The Neapolitans and Sicilians now voted almost unanimously for annexation to the Sardinian kingdom. The hero Garibaldi, having first met and hailed his Sovereign "King of Italy," surrendered his dictatorship, and retired to the island of Capri, in the bay of Naples. He had earned the lasting gratitude of his country. Thus was another great step taken in the unification of Italy. Nine millions more of Italians had become the subjects of Victor Emmanuel. There was now wanting to the complete union of Italy only Venetia and the Papal territories.

Venetia added to the Kingdom (1866).—The Seven Weeks' War which broke out between Prussia and Austria in 1866 afforded the Italian patriots the opportunity for which they were watching to make Venetia a part of the kingdom of Italy. Victor Emmanuel formed an alliance with the king of Prussia, one of the conditions of which was that no peace should be made with Austria until she had surrendered Venetia to Italy. The speedy issue of the war added the coveted territory to the dominions of Victor Emmanuel. Rome alone was now lacking to the complete unification of Italy.

Rome becomes the Capital (1870).—After the liberation of Naples and Sicily the city of Turin, the old capital of the Sardinian kingdom, was made the capital of the new kingdom of Italy. In 1865 the seat of government was transferred to Florence. But the Italians looked forward to the time when Rome, the ancient mistress of the peninsula and of the world, should be their capital. The power of the Pope, however, was upheld by the French, and this made it impossible for the Italians to have their will in this matter without a conflict with France.

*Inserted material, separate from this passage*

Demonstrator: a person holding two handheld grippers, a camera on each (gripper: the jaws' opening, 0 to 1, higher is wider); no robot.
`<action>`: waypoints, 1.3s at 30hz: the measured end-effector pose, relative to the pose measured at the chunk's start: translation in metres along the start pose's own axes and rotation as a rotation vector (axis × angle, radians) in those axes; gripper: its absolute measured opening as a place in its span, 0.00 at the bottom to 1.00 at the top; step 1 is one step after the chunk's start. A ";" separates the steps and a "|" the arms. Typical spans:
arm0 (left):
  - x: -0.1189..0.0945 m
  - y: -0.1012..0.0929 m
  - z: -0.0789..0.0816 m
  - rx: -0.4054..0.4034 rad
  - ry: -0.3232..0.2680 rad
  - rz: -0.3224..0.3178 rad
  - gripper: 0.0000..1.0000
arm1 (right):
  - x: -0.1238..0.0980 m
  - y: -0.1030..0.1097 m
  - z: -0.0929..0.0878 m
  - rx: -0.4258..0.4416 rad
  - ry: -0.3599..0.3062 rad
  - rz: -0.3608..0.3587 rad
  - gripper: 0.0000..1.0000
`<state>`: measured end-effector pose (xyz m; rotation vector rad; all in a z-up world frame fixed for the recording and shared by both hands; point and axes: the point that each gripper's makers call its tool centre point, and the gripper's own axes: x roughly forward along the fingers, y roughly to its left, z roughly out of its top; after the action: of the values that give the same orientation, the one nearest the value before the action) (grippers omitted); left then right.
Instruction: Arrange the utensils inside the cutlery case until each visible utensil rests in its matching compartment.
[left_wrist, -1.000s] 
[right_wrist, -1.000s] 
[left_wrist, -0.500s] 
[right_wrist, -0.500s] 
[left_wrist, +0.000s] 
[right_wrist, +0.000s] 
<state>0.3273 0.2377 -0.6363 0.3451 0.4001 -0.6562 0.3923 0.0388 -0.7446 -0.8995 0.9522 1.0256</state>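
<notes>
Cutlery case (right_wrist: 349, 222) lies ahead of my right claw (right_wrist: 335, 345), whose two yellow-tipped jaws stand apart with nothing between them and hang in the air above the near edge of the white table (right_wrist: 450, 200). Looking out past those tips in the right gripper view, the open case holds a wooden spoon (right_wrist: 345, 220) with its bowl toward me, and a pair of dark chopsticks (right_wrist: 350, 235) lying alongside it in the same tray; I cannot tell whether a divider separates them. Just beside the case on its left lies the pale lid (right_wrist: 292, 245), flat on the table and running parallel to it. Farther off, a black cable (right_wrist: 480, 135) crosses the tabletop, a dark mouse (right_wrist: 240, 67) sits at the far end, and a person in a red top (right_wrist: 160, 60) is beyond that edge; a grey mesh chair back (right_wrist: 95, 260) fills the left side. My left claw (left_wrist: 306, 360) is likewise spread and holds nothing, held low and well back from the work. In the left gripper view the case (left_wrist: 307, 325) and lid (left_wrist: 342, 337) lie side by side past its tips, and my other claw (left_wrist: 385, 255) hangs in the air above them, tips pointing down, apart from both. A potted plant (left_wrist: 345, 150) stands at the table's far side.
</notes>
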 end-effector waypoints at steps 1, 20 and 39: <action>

But events soon gave the coveted capital to the Italian government. In 1870 came the sharp, quick war between France and Prussia, and the French troops at Rome were hastily summoned home. Upon the overthrow of the French Monarchy and the establishment of the Republic, Victor Emmanuel was informed that France would no longer sustain the Papal power. The Italian government at once gave notice to the Pope that Rome would henceforth be considered a portion of the kingdom of Italy, and forthwith an Italian army entered the city, which by a vote of 133,681 to 1,507 joined itself to the Italian nation. The family was now complete. Rome was the capital of a free and united Italy. July 2, 1871, Victor Emmanuel[2] himself entered the city and took up his residence there.

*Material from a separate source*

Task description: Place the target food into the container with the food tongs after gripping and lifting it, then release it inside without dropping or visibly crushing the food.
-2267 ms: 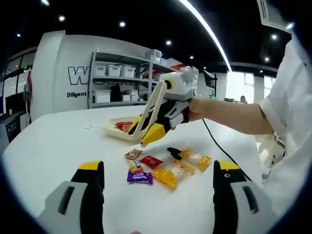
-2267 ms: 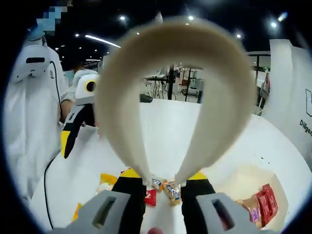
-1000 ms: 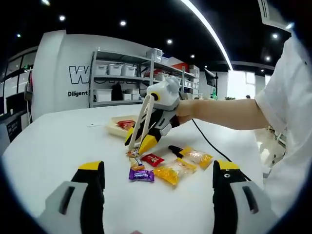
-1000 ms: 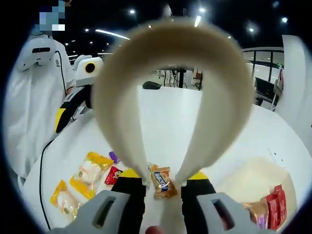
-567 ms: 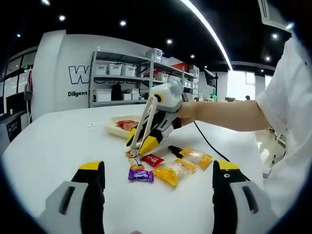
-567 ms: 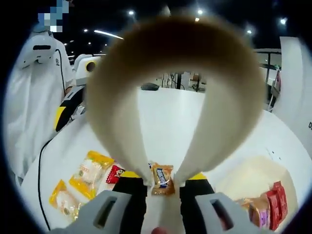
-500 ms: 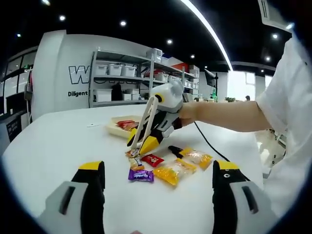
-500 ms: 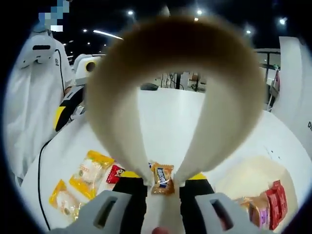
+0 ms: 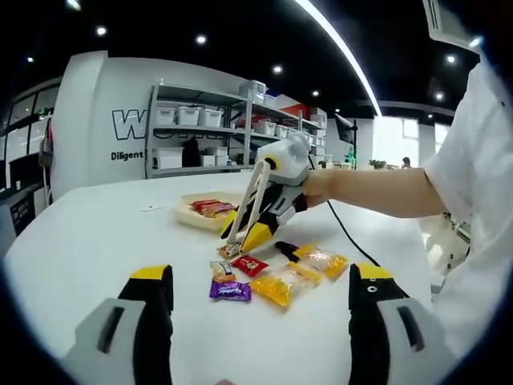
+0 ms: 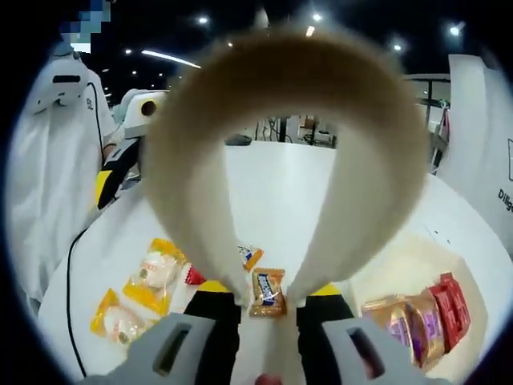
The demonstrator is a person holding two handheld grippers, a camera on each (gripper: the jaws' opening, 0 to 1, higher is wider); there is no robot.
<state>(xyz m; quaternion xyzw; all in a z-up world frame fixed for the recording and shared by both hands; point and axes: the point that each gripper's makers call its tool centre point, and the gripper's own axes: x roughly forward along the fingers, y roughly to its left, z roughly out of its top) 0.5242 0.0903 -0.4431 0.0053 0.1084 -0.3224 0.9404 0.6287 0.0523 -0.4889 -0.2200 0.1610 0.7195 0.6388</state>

End of the Temporal Power of the Pope.—Through the extension of the authority of the Italian government over the Papal states, the Pope was despoiled of the last vestige of that temporal power wherewith Pepin and Charlemagne had invested the Bishops of Rome more than a thousand years before (see p. 404). The Papal troops were disbanded, but the Pope, Pius IX., still retained all his spiritual authority, the Vatican with its 11,000 chambers being reserved to him as a place of residence. Just a few months before the loss of his temporal sovereignty a great Ecumenical Council of the Roman Catholic Church had proclaimed the doctrine of Papal Infallibility, which declares decrees of the Pope "on questions of faith and morals" to be infallible.

Conclusion.—Although there has been much antagonism between the Vatican and the Quirinal, that is, between the Pope and the Italian government, still reform and progress have marked Italian affairs since the events of 1870. A public system of education has been established; brigandage has been suppressed; agriculture has been encouraged; while the naval and military resources of the peninsula have been developed to such an extent that Italy, so recently the prey of foreign sovereigns, of petty native tyrants, and of adventurers, is now justly regarded as one of the great powers of Europe.


  1. This interference by the French in Italian affairs was instigated by their jealousy of Austria, and by the anxious desire of Louis Napoleon to win the good-will of the Catholic clergy in France.
  2. In the early part of the year 1878 Victor Emmanuel died, and his son came to the throne, with the title of Humbert I., the second king of Italy.